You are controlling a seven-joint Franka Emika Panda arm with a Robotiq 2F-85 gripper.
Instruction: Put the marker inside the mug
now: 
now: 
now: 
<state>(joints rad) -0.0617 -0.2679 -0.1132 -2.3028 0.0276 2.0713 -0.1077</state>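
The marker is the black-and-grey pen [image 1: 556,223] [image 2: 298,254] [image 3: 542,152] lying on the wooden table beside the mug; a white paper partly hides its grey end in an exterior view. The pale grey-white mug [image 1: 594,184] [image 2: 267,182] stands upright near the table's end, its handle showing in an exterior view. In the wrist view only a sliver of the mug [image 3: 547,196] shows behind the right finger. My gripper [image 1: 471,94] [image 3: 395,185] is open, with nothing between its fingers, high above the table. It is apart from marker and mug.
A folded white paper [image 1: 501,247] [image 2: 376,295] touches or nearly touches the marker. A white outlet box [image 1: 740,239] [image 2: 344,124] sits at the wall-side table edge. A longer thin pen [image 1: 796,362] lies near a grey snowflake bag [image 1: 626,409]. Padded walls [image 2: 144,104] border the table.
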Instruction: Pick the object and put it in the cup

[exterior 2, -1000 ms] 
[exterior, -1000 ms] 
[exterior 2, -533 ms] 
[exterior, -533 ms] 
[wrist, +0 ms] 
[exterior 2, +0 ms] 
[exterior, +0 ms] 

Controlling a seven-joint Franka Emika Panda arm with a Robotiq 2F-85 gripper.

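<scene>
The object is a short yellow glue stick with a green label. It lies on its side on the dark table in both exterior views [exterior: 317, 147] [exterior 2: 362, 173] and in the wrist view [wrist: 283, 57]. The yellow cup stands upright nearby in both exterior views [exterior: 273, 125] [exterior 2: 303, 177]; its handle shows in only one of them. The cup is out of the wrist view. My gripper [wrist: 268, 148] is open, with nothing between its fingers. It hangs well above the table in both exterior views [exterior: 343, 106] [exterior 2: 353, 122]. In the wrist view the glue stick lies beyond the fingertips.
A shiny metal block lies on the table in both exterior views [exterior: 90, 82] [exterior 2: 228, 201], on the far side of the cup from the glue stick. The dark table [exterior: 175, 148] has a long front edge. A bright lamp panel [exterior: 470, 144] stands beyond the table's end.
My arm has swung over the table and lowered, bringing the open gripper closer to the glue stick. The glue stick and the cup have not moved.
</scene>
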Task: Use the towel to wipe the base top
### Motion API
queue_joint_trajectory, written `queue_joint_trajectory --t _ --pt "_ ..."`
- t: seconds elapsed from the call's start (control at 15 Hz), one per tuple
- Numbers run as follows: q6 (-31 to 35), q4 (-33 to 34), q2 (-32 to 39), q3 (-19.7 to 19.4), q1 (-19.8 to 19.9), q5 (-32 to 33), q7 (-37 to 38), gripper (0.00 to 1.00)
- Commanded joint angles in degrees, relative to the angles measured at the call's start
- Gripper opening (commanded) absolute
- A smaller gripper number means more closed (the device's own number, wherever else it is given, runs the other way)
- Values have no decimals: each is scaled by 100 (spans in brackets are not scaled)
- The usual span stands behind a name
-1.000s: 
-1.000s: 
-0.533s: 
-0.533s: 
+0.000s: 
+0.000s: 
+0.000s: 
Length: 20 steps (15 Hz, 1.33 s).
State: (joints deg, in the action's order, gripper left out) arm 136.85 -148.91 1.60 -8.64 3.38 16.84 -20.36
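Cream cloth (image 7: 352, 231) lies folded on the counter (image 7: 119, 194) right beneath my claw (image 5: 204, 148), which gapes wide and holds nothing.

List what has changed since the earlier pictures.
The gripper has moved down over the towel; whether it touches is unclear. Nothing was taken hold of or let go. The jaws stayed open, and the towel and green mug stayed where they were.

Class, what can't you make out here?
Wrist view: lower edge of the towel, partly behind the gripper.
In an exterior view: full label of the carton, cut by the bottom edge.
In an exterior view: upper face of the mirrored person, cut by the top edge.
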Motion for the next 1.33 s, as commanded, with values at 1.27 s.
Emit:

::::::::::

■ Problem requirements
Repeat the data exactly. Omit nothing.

■ Written solution
You are controlling a seven-joint Franka Emika Panda arm with a Robotiq 2F-85 gripper.
Instruction: Put the marker inside the mug
now: 
now: 
now: 
<state>(joints rad) -0.0617 -0.2679 -0.1132 -2.3028 0.0276 2.0713 -0.1077</state>
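The marker is the black-and-grey pen [image 1: 556,223] [image 2: 298,254] [image 3: 542,152] lying on the wooden table beside the mug; a white paper partly hides its grey end in an exterior view. The pale grey-white mug [image 1: 594,184] [image 2: 267,182] stands upright near the table's end, its handle showing in an exterior view. In the wrist view only a sliver of the mug [image 3: 547,196] shows behind the right finger. My gripper [image 1: 471,94] [image 3: 395,185] is open, with nothing between its fingers, high above the table. It is apart from marker and mug.
A folded white paper [image 1: 501,247] [image 2: 376,295] touches or nearly touches the marker. A white outlet box [image 1: 740,239] [image 2: 344,124] sits at the wall-side table edge. A longer thin pen [image 1: 796,362] lies near a grey snowflake bag [image 1: 626,409]. Padded walls [image 2: 144,104] border the table.
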Instruction: Pick the object and put it in the cup

[exterior 2, -1000 ms] 
[exterior, -1000 ms] 
[exterior 2, -533 ms] 
[exterior, -533 ms] 
[wrist, +0 ms] 
[exterior 2, +0 ms] 
[exterior, +0 ms] 

Controlling a seven-joint Franka Emika Panda arm with a Robotiq 2F-85 gripper.

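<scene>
The object is a short yellow glue stick with a green label. It lies on its side on the dark table in both exterior views [exterior: 317, 147] [exterior 2: 362, 173] and in the wrist view [wrist: 283, 57]. The yellow cup stands upright nearby in both exterior views [exterior: 273, 125] [exterior 2: 303, 177]; its handle shows in only one of them. The cup is out of the wrist view. My gripper [wrist: 268, 148] is open, with nothing between its fingers. It hangs well above the table in both exterior views [exterior: 343, 106] [exterior 2: 353, 122]. In the wrist view the glue stick lies beyond the fingertips.
A shiny metal block lies on the table in both exterior views [exterior: 90, 82] [exterior 2: 228, 201], on the far side of the cup from the glue stick. The dark table [exterior: 175, 148] has a long front edge. A bright lamp panel [exterior: 470, 144] stands beyond the table's end.
My arm has swung over the table and lowered, bringing the open gripper closer to the glue stick. The glue stick and the cup have not moved.
</scene>
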Task: Use the towel to wipe the base top
### Motion API
queue_joint_trajectory, written `queue_joint_trajectory --t _ --pt "_ ..."`
- t: seconds elapsed from the call's start (control at 15 Hz), one per tuple
- Numbers run as follows: q6 (-31 to 35), q4 (-33 to 34), q2 (-32 to 39), q3 (-19.7 to 19.4), q1 (-19.8 to 19.9), q5 (-32 to 33), q7 (-37 to 38), gripper (0.00 to 1.00)
- Commanded joint angles in degrees, relative to the angles measured at the call's start
- Gripper opening (commanded) absolute
- A smaller gripper number means more closed (the device's own number, wherever else it is given, runs the other way)
- Values have no decimals: each is scaled by 100 (spans in brackets are not scaled)
- The usual span stands behind a name
-1.000s: 
-1.000s: 
-0.533s: 
-0.533s: 
+0.000s: 
+0.000s: 
+0.000s: 
Length: 20 steps (15 Hz, 1.33 s).
State: (joints deg, in the action's order, gripper left out) arm 136.85 -148.91 1.60 -8.64 3.38 16.84 -20.36
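Cream cloth (image 7: 352, 231) lies folded on the counter (image 7: 119, 194) right beneath my claw (image 5: 204, 148), which gapes wide and holds nothing.

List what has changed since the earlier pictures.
The gripper has moved down over the towel; whether it touches is unclear. Nothing was taken hold of or let go. The jaws stayed open, and the towel and green mug stayed where they were.

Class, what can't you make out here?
Wrist view: lower edge of the towel, partly behind the gripper.
In an exterior view: full label of the carton, cut by the bottom edge.
In an exterior view: upper face of the mirrored person, cut by the top edge.
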Motion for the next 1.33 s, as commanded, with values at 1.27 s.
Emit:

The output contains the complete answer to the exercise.